Tiny nerves from the ribs may restore leg movement in spinal cord injury

October 05, 2002

Irvine, Calif. -- Paralysis from spinal cord injury was significantly reversed by adding tiny nerves from the rib cage and mixing them with a powerful growth inducer found in most nerve cells, a UC Irvine and Long Beach Veterans Administration Medical Center study has found.

The study, conducted in rats, suggests that nerve cells can be inserted and stimulated to grow through damaged areas of the spinal cord, perhaps leading to better treatments for spinal cord injury. The research is part of a wave of studies challenging the conventional wisdom that severed nerves in the spinal cord are nearly impossible to regenerate. The study appears in the October issue of the Journal of Neurotrauma.

Dr. Vernon Lin, professor of physical medicine at UCI and director of the Spinal Cord Injury Group at the Long Beach V.A., and his colleagues found that grafting nerves from the rib cage and adding the growth stimulator, a molecule called aFGF, partially restored hind leg movement in rats that had their spinal cords severed.

"By using tiny nerves from the rib cage as cables connecting the severed spinal cord, we were able to get some improvement in leg function," Lin said. "Regeneration is considered very difficult because the damaged area apparently inhibits growth of new nerve-cell connections. This study gets us closer to arriving at the right combination of growth factors, nerve cells and physical stimulation that overcome these inhibitions and successfully treat spinal cord injury."

Lin and his team found that 12 rats with severed spinal cords were able to move their hind legs again after treatment with both the aFGF and the nerve grafts, while rats that had either the aFGF or nerve grafts alone showed nearly no improvement. Rats receiving both the growth factor and the nerve cell grafts could support some of their weight on their back legs.

The growth factor aFGF is normally produced in the spinal cord by nerve cells, but scientists suspect that it is stored and only used when nerve cells are damaged. Previous studies have shown that adding aFGF can stimulate growth in individual nerve cells in the laboratory.

The rats' movements were measured using a tool called a BBB score. Normal movement rates a BBB score of about 21. Six months after the rats were treated, the animals that received the aFGF and nerve grafts had scores between six and seven. The other animals did not score higher than one on the scale.

"While not a perfectly normal score of locomotion, the treatments did allow the rats to step forward and put weight on their hind legs," Lin said. "We also found that the nerves in the leg below the injury site were once again receiving nerve impulses from the brain. We believe that eventually, we may be able to find the right mix of factors and physical stimulation all working together to improve this restored movement to more normal levels."

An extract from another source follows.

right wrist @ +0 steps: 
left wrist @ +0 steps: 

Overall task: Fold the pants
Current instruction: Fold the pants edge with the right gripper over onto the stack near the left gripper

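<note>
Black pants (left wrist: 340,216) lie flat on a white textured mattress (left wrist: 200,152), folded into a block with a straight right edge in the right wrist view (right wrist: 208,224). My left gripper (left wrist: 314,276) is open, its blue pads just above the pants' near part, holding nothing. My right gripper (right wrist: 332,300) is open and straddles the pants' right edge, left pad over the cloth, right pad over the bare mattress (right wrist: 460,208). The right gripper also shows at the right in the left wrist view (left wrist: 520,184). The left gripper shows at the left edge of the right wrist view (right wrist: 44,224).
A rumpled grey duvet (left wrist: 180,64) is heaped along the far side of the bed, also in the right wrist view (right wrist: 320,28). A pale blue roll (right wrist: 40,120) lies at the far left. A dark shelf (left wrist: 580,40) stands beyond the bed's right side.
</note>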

The researchers also plan to study the use of robots to aid in the placement and maintenance of nerve cells that are grafted into an injured area, to help improve movement. They recently received a $600,000 research grant from the Veterans Administration to continue their work in designing and testing robots that could help in maintaining the gait necessary to walk. Currently, they are testing the ability of the robots to accurately maintain a walking gait in rats. Eventually, the researchers hope to test the robots in humans and determine if the machines are actually helping restore the ability to walk after spinal cord injury.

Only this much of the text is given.